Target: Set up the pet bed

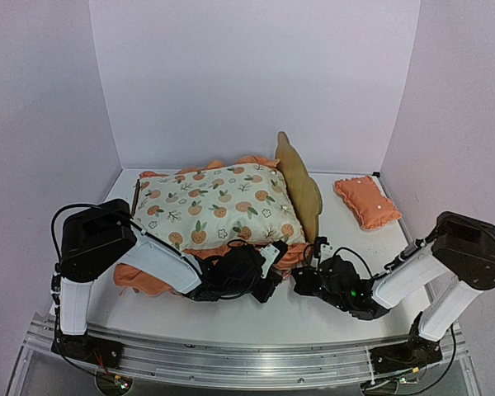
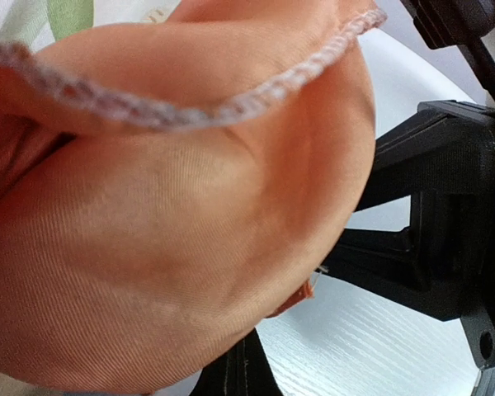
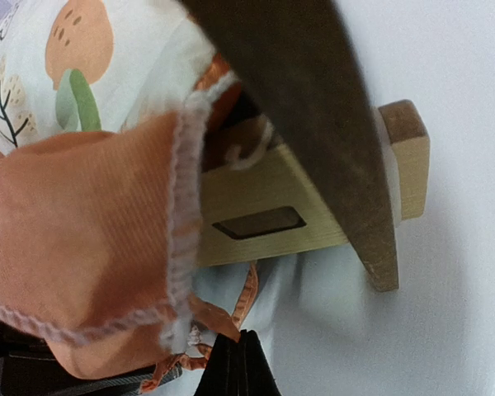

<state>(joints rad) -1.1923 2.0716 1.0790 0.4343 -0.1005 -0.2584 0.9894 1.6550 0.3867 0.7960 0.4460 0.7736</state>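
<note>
The pet bed (image 1: 302, 186) lies on the white table with its plywood headboard to the right. The orange-print mattress pad (image 1: 219, 206) covers it. My left gripper (image 1: 268, 262) is at the pad's near right corner. In the left wrist view the orange ruffle (image 2: 173, 247) fills the frame, and the gripper (image 2: 235, 373) looks shut under it. My right gripper (image 1: 307, 276) is beside it. In the right wrist view the gripper (image 3: 241, 353) is shut on a thin orange tie ribbon (image 3: 246, 301) below the plywood rail (image 3: 256, 194). The small orange pillow (image 1: 367, 200) lies apart at the right.
The right arm's black gripper body (image 2: 433, 247) is close to the left gripper, almost touching the ruffle. The headboard's edge (image 3: 313, 115) and a wooden post (image 3: 406, 157) stand just beyond the right fingers. White walls enclose the table on three sides.
</note>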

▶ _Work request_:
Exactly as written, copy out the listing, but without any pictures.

▶ _Finished exercise_:
Target: Set up the pet bed


<state>(joints rad) -1.1923 2.0716 1.0790 0.4343 -0.1005 -0.2584 0.9894 1.6550 0.3867 0.7960 0.4460 0.7736</state>
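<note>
The pet bed (image 1: 302, 186) lies on the white table with its plywood headboard to the right. The orange-print mattress pad (image 1: 219, 206) covers it. My left gripper (image 1: 268, 262) is at the pad's near right corner. In the left wrist view the orange ruffle (image 2: 173, 247) fills the frame, and the gripper (image 2: 235, 373) looks shut under it. My right gripper (image 1: 307, 276) is beside it. In the right wrist view the gripper (image 3: 241, 353) is shut on a thin orange tie ribbon (image 3: 246, 301) below the plywood rail (image 3: 256, 194). The small orange pillow (image 1: 367, 200) lies apart at the right.
The right arm's black gripper body (image 2: 433, 247) is close to the left gripper, almost touching the ruffle. The headboard's edge (image 3: 313, 115) and a wooden post (image 3: 406, 157) stand just beyond the right fingers. White walls enclose the table on three sides.
</note>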

This output is complete as it stands.